Every descriptor heap is visible for the CPU, but optionally can be visible for the GPU too. The reason for this is to enable you to have advanced structures. In our simple engine we will have just one Descriptor Heap, that will contain descriptors for all our resources – we will not really have a lot of them. Professional engines have to deal with thousands of descriptors, so they have to do it effectively. Descriptor Heaps can be immediately edited by the CPU, they can’t be modified by the GPU though. Only CBV/UAV/SRV and Sampler descriptor heap can be directly used in the GPU programs.

Class Design

Let’s take a look at the new DX12DescriptorHeap class interface.

class DX12DescriptorHeap
{
public:
  DX12DescriptorHeap(ID3D12Device* device,
    D3D12_DESCRIPTOR_HEAP_TYPE);
  ~DX12DescriptorHeap();
  SIZE_T AllocateDescriptor();
private:
  ID3D12DescriptorHeap* heap;
  UINT descriptorSize;
  UINT baseIndex;
};

Now let’s spend a little time here, because we need to understand the idea behind this class. First of all, you will have a separate DX12DescriptorHeap instance for each of the Descriptor Heap type, that is the reason why we set that in the constructor parameter.
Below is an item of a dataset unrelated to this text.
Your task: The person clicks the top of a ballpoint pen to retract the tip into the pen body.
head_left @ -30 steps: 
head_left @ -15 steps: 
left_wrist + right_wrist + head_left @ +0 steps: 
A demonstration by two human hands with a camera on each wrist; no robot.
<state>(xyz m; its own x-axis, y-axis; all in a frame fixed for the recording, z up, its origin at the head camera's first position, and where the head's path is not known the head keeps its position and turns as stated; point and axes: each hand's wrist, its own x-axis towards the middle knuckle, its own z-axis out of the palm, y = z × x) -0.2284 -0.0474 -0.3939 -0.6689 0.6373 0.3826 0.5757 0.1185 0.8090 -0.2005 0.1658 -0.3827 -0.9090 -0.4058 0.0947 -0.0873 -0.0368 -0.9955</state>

For now though, since we only have Render Target View resources, we will create only one Descriptor Heap that will keep those type of descriptors.

Basically what we will do is we will create a descriptor heap of the predefined, constant size of 1000. The reason why we are doing this is that we want to avoid doing too many operations on the heap. We could for example create a vector-like structure, so when you add new descriptor, you will just create new heap of the size one bigger than before, copy all old descriptors, add the new one and then discard the old heap. However, since our engine is really simple, the chosen solution should definitely suffice.

Finally, they way we will be using this class is kind of like a fixed size stack. If we will need the the descriptor, we will return the descriptor handle of the first free descriptor. As soon as we do that, we will increment the base index to point at the next free descirptor.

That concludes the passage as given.